違う、とソウは首を振った。妹はいる。声が聞こえた。怖くて泣いているときの声。きっと今も――。
「妹……? 妹がいるのか?」
ソウは黙ったままうなずく。お姉さんは少し迷ったような顔をして「わかった」と言った。
「この王都にいるのだな? それであれば打てる手は多い。わたしに任せておけ。すぐに見つかる。さあ、行くぞ――」
そのとき、風を裂くように甲高い音が響いた。続けてドンドンドンと何かをたたく音がして、周囲の人々が騒めき出す。竜だ、竜だ、と聞こえてくる。
「こんなときに――!」
お姉さんはキョロキョロしながら「どこをほっつき歩いている」とぼやいて、「避難だ」とソウの腕を引く。しかし、ソウは動かなかった。騒ぐ声にじっと耳を傾ける。
――りぅ。
ふと妹が竜を怖がった日のことを思い出した。それが最後に見た、怯える妹の姿に重なった。
「……竜が、怖いんだ」
小さくつぶやくと、ソウの頭の中がすっきりとしていく。
見つけた。

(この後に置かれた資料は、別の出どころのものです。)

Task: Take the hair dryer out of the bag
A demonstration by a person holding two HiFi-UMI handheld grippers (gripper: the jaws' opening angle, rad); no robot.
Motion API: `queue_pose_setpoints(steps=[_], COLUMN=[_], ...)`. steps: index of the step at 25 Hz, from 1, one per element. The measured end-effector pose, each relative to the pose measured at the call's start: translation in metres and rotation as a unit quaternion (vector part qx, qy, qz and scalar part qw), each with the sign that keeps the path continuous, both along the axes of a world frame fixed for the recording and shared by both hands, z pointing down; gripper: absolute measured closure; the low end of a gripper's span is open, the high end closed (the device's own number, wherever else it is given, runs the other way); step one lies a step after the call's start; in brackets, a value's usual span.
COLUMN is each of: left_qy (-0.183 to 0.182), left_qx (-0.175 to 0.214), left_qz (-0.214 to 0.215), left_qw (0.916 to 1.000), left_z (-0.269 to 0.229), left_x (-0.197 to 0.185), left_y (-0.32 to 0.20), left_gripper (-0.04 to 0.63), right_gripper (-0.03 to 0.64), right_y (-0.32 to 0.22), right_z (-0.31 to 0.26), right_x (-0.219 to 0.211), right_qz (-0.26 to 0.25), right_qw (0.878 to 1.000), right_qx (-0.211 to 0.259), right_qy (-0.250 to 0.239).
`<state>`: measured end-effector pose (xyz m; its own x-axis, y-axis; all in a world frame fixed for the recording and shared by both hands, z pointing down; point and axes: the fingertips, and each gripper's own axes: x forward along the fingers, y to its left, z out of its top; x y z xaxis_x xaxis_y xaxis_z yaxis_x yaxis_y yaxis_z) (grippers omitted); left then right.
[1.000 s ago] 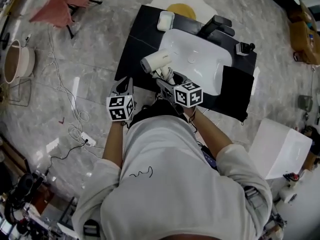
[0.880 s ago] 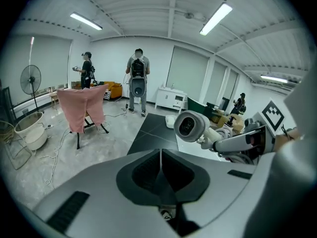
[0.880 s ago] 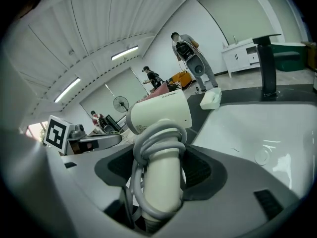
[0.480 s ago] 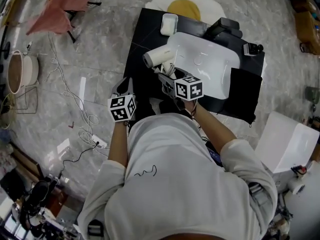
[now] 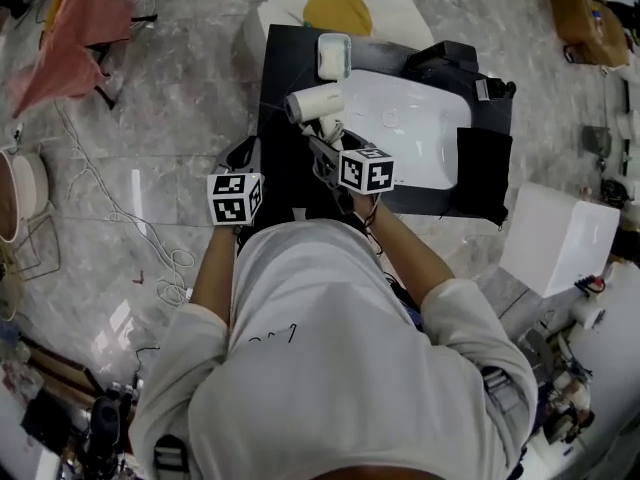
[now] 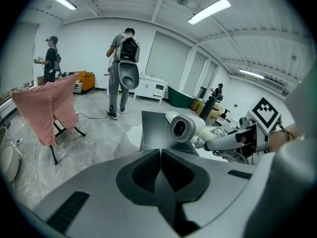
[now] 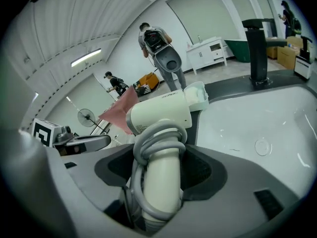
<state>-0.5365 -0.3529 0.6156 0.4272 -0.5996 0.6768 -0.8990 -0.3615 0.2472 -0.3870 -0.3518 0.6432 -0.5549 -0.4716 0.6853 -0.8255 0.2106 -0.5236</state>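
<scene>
Clearly white hair dryer (image 7: 161,148), cord-wrapped handle.

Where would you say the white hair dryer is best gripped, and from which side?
Grip the hair dryer by its handle, from the lower end, as the right gripper does: it is straight and narrow, cord wound round it, while the barrel looks too wide for the jaws.
</scene>
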Motion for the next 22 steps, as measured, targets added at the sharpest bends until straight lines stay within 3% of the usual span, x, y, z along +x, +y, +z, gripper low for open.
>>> queue_pose_setpoints(steps=[8, 19, 22], left_qy=[0.012, 0.034, 0.051], left_qx=[-0.024, -0.046, -0.055], left_qz=[0.085, 0.136, 0.132], left_qw=[0.996, 0.9891, 0.9884], left_z=[0.017, 0.028, 0.03], left_x=[-0.019, -0.019, -0.013], left_y=[-0.021, -0.021, -0.016], left_gripper=[0.566, 0.566, 0.566], right_gripper=[0.336, 0.334, 0.334], right_y=[-0.008, -0.011, -0.009], right_z=[0.025, 0.041, 0.044], right_x=[-0.02, -0.028, -0.029], right_qz=[0.079, 0.12, 0.122], right_qw=[0.996, 0.987, 0.986], right_qx=[-0.024, -0.025, -0.023], right_qy=[0.036, 0.1, 0.111])
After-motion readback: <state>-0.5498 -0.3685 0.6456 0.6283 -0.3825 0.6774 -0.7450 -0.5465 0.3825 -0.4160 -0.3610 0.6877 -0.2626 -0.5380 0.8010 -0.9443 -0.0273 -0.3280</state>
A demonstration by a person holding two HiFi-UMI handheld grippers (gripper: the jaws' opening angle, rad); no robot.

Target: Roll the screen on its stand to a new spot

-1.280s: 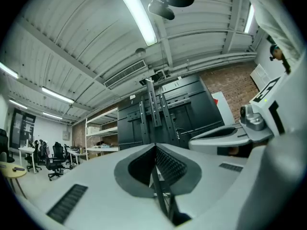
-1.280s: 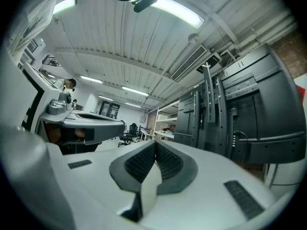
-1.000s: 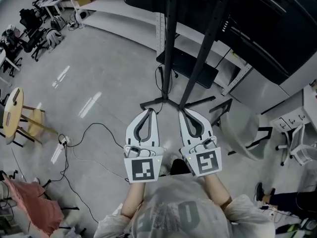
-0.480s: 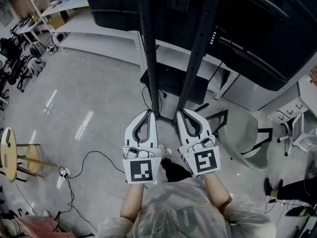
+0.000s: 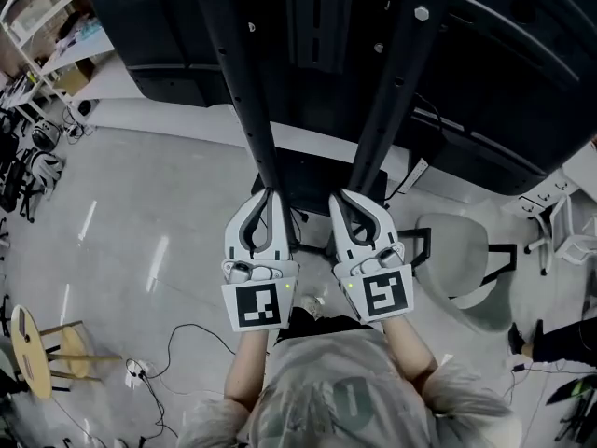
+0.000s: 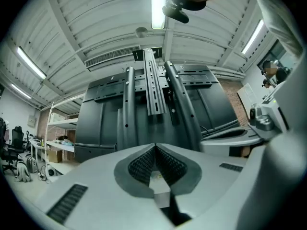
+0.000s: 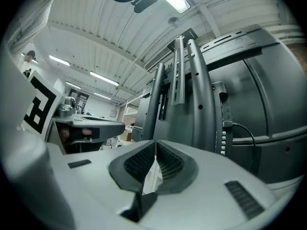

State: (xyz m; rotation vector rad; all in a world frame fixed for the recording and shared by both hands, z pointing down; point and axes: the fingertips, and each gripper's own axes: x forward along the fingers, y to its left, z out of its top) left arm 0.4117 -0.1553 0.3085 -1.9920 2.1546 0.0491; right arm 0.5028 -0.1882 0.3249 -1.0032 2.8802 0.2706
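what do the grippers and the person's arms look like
Both the left gripper and the right gripper are pale grey, with two curved fingers tapering to a tip and dark ribbed pads inside. Each carries a white cube printed with a black square marker, plus a small green light. The person wears a light grey top with short sleeves.

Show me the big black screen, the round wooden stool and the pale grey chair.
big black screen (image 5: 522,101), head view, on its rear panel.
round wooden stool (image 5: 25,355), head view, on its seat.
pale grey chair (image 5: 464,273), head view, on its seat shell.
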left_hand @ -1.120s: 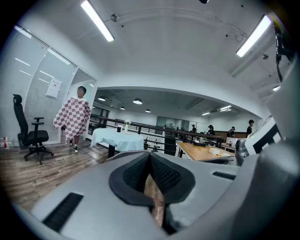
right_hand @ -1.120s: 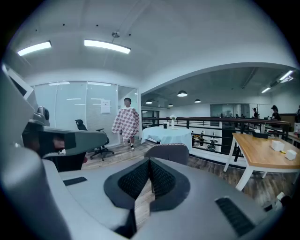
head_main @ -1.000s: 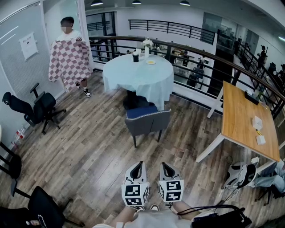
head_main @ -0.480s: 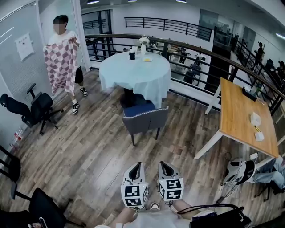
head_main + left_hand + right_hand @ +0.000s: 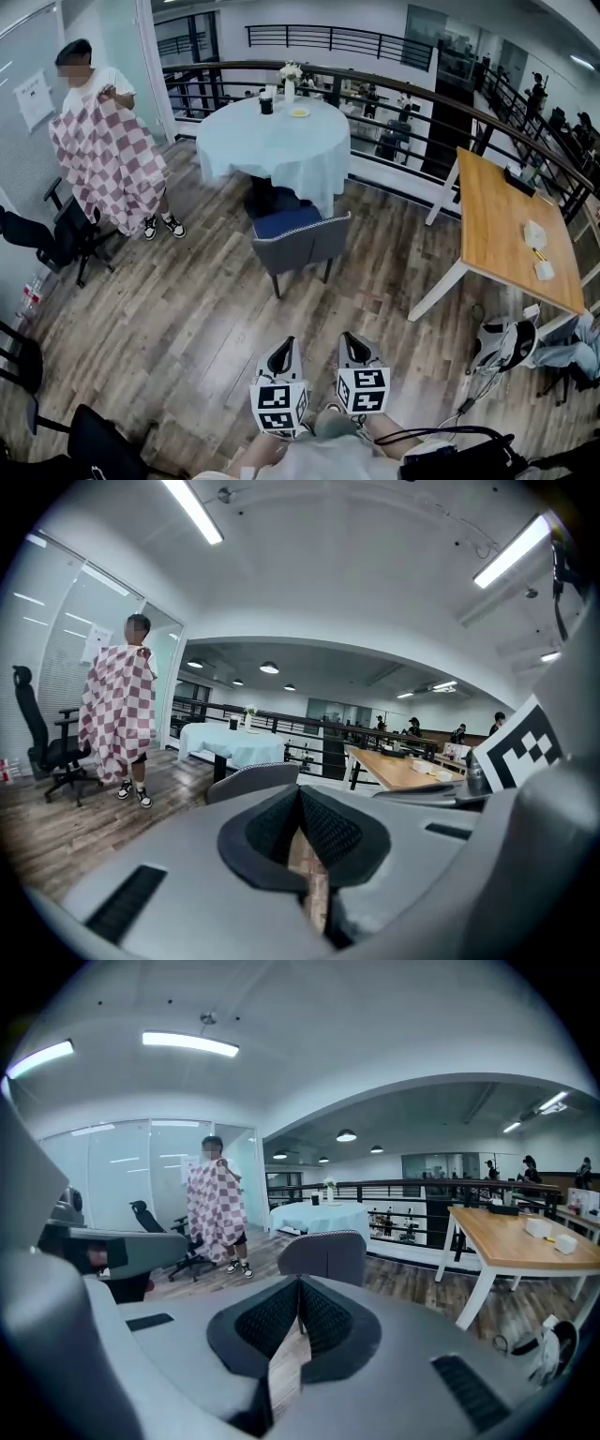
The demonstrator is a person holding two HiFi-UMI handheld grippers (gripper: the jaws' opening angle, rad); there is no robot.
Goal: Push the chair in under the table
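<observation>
A grey chair (image 5: 298, 246) with a blue seat stands on the wood floor, pulled out from a round table (image 5: 272, 145) under a pale blue cloth. Its back faces me; it shows ahead in the left gripper view (image 5: 251, 781) and the right gripper view (image 5: 323, 1255). My left gripper (image 5: 287, 345) and right gripper (image 5: 350, 340) are side by side low in the head view, both shut with nothing between the jaws, well short of the chair. The table shows beyond the chair in both gripper views (image 5: 230, 742) (image 5: 319, 1217).
A person (image 5: 105, 155) holding a checkered cloth stands left of the table. A wooden table (image 5: 511, 230) is at right, black office chairs (image 5: 52, 239) at left, a railing (image 5: 412, 94) behind. A bag (image 5: 502, 347) lies on the floor at right.
The view has drifted closer to the chair, both grippers keeping their place low in it. The person with the checkered cloth has walked left and nearer.
</observation>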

妹が見つからない理由。
竜だ。
妹は怖がりだから。竜がいると出てきてくれない。
(竜が、いるから――)
ソウはお姉さんの手を振り払って走り出す。
避難する人の流れに逆走し、その先でソウは上空に黒い影を見つけて立ち止まった。
(竜……!)
大きさはソウと変わらないくらい。だけど、竜だ。確信して強い威嚇の念をぶつけると、それに竜も気づいたのか、ソウを目がけて急降下してきた。
(竜、竜、竜――!)
みるみる距離が縮まっていく。あと少し――のところで、突如として誰かがソウを追い抜くようにして割り込んできた。
(……え?)
ソウが理解するよりも先に、竜の胴体が二つに割れて、たたきつけられるように地面へと落下した。その残骸をぼう然と眺めていると――。
「無事ですか?」
柔らかい声にソウは顔を上げてみる。そこで微笑んでいたのは、知らないお兄さんだった。
◇
それからほどなくしてのこと。
竜を狩る子供がいる。そんな噂が王都でささやかれた。
――うちのガキくらいだって聞いたぞ。
――とんでもない大物をやったとか。
憶測が憶測を呼ぶ中で、さらに一つ奇妙な話があった。
その子供は横たわる竜の死骸を前にして、喜ぶわけでもなく、誇るわけでもなく、まるで心をなくしたみたいに泣いていた。